THE DATA:
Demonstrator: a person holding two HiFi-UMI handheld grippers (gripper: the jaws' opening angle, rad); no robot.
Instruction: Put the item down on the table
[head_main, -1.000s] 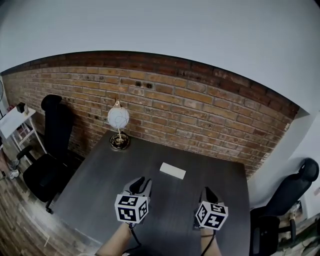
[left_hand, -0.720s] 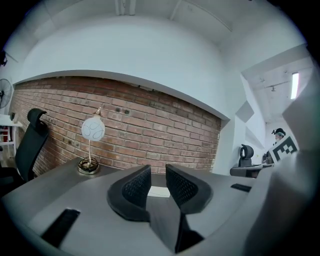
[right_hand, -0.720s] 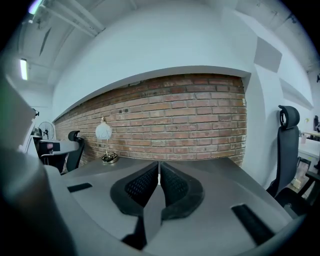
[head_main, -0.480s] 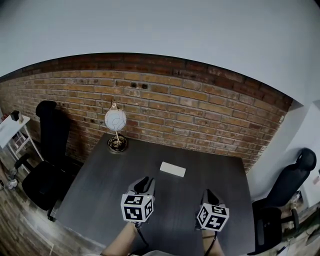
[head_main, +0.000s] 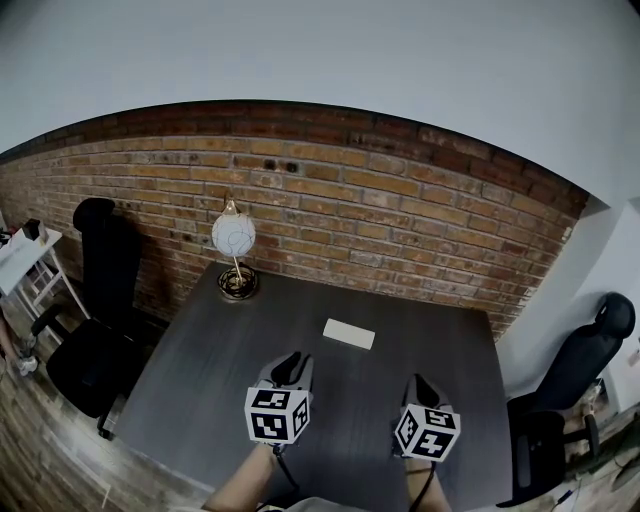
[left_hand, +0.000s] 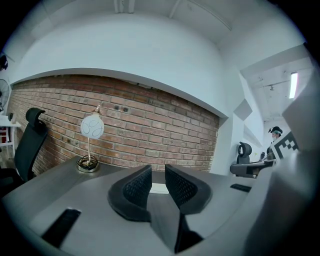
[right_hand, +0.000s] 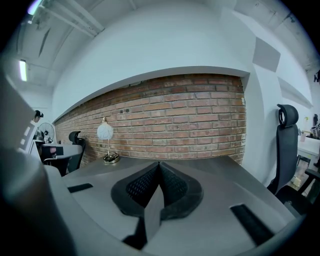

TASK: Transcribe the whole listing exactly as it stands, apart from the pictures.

SOLUTION TO THIS TASK:
Demonstrator: a person holding two HiFi-UMI handheld grippers (gripper: the jaws' opening angle, rad); no robot.
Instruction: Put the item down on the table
[head_main, -1.000s] 
[left_hand, -0.720s] 
[right_hand, -0.720s] 
[head_main, -0.480s] 
[head_main, +0.000s] 
[left_hand, +0.000s] 
[right_hand, +0.000s] 

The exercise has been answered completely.